What are the circumstances of justice?

Limited resources and limited altruism.
Even if Rawls and Hume were both wrong about the circumstances of justice—we would still need principles of justice even under conditions of superabundance and unlimited altruism

Rawls’s criticisms of other theories of justice

Intuitionism

Intuitionism is the doctrine that there are an irreducible family of first principles (e.g. equality and freedom) which have to be weighed against one another in resolving questions of justice by asking which balance, in our considered judgment, is most just.

Utilitarianism

Utilitarianism avoids the priority problem by using the single criterion of the principle of utility
but Rawls criticizes utilitarianism on two grounds: it gives the good priority over the right and it ignores the distinctness of persons


Reflective Equilibrium and The Contractarian Method

Rawls argues that they would in fact choose two principles, which together he calls justice as fairness
a.         The first principle is that people are entitled to the most extensive system of basic liberties compatible with a similar system for everyone else
b.        The second principle is that social and economic inequalities are justified only if:
1.     They are attached to offices and positions open to all under conditions of fair equality of opportunity, and
2.     They benefit the least advantaged, meaning that some lesser degree of inequality would make the least advantaged members of society even worse off, a principle that Rawls calls the difference principle

The first principle has lexical priority over the second, meaning that the first must be fully satisfied before you apply the second, and thus you cannot sacrifice any aspect of basic liberty in favor of greater social and economic equality
c.         And the first part of the second principle—the principle of fair equality of opportunity—has lexical priority over the difference principle, meaning you cannot sacrifice fair equality of opportunity for greater social and economic equality either
Note: the first principle protects only the specified basic liberties, not liberty in general
The basic liberties referred to in the first principle are political liberty, freedom of thought, freedom of the person, and freedom from arbitrary arrest and seizure.
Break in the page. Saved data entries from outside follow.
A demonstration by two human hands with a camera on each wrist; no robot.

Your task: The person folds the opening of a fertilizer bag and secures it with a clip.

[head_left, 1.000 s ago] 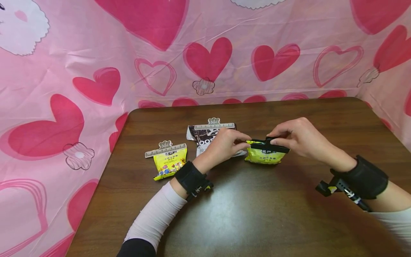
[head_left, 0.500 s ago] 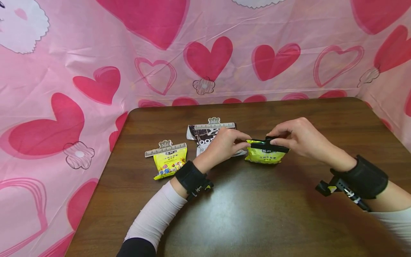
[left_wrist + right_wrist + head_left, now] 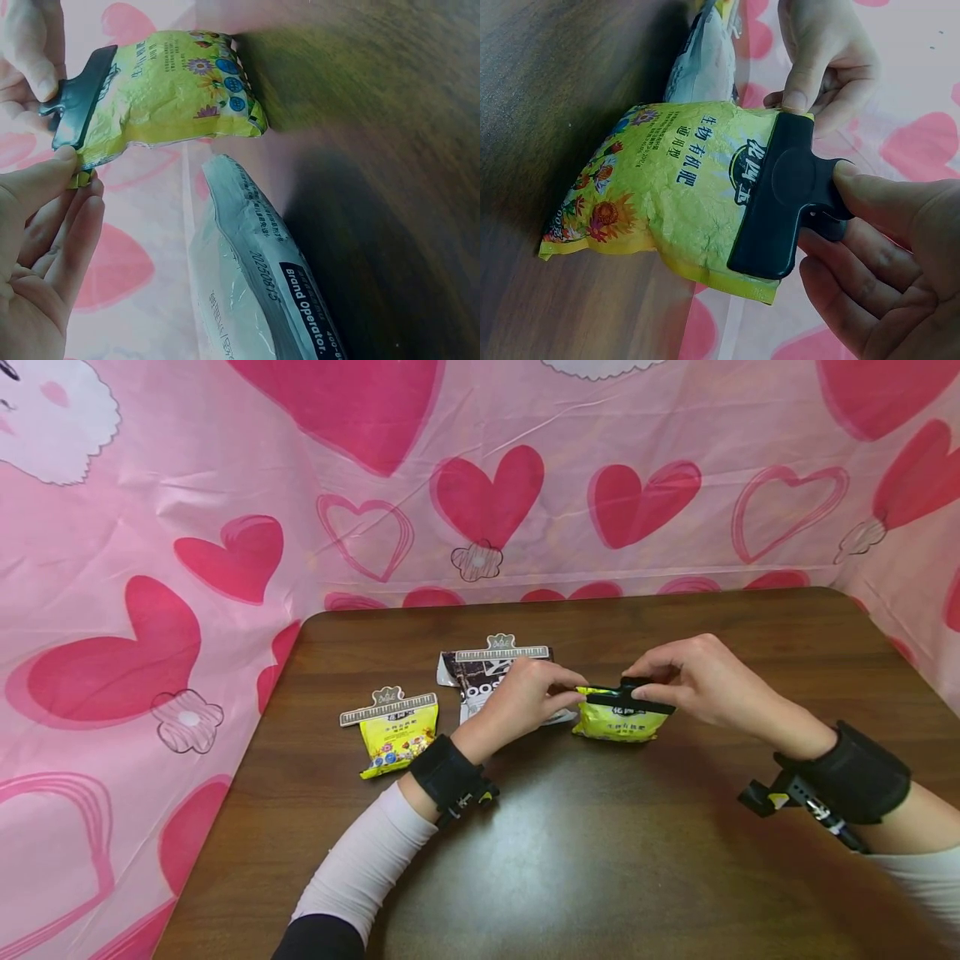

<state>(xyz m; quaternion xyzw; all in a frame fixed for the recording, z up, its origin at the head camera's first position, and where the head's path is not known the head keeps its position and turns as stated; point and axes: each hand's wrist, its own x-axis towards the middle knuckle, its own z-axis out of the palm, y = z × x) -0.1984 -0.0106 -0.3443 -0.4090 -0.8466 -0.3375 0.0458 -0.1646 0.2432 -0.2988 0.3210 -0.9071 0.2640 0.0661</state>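
Tabletop (image 3: 600, 860): both hands pinch the yellow packet (image 3: 619, 720); right (image 3: 693, 681) squeezes its black clip (image 3: 626, 695), contents seemingly sealed.

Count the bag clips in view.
3: a black clip on the held yellow bag, pale clips on the dark bag and the left yellow bag. None visibly hidden.

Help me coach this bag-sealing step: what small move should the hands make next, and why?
Probably ease the right hand off the black clip so it bites shut. The clip already spans the top edge of the yellow bag, whose corner the left hand pinches steady.
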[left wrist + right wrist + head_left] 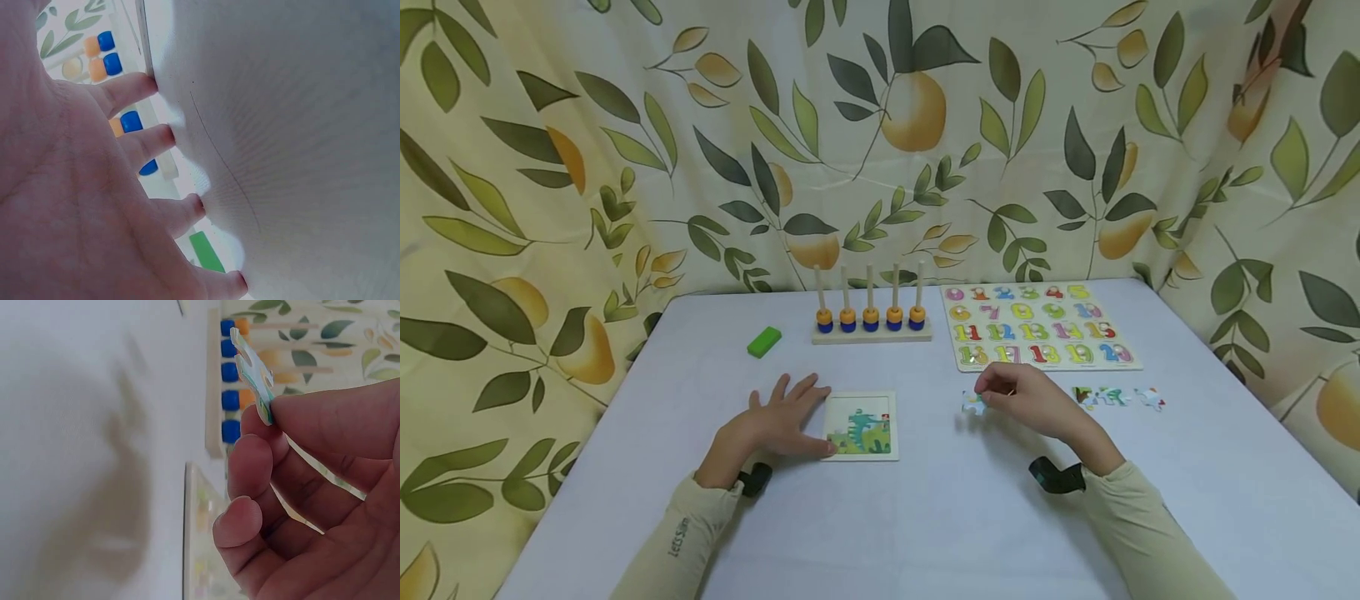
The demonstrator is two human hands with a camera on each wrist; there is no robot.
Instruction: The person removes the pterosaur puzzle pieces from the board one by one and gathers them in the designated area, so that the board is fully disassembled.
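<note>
Sticking out beyond the right hand's [1030,400] grip, puzzle piece [973,403].

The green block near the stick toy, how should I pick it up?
Pinch the green block across its two long sides, with your hand coming straight down from above. It lies flat on the table with bare space all around, and its long sides look close enough together for thumb and fingers to span. The left hand is nearest.
</note>
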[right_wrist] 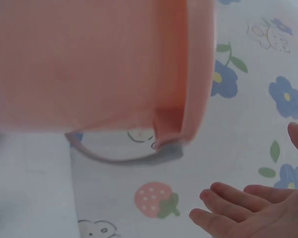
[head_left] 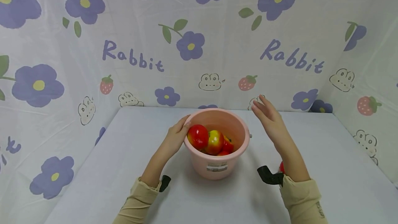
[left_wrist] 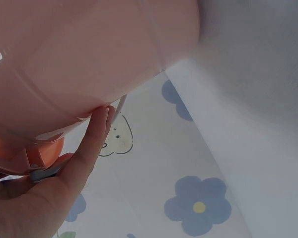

What are the strains of commitment?

The strains of commitment are the reasons why a party might violate an agreement or urge renegotiation
If a party is likely to violate their agreement to be bound by the difference principle or urge renegotiation once the veil of ignorance has been lifted, the strains of commitment will be excessive and the principles of justice selected from behind the veil of ignorance will be unstable.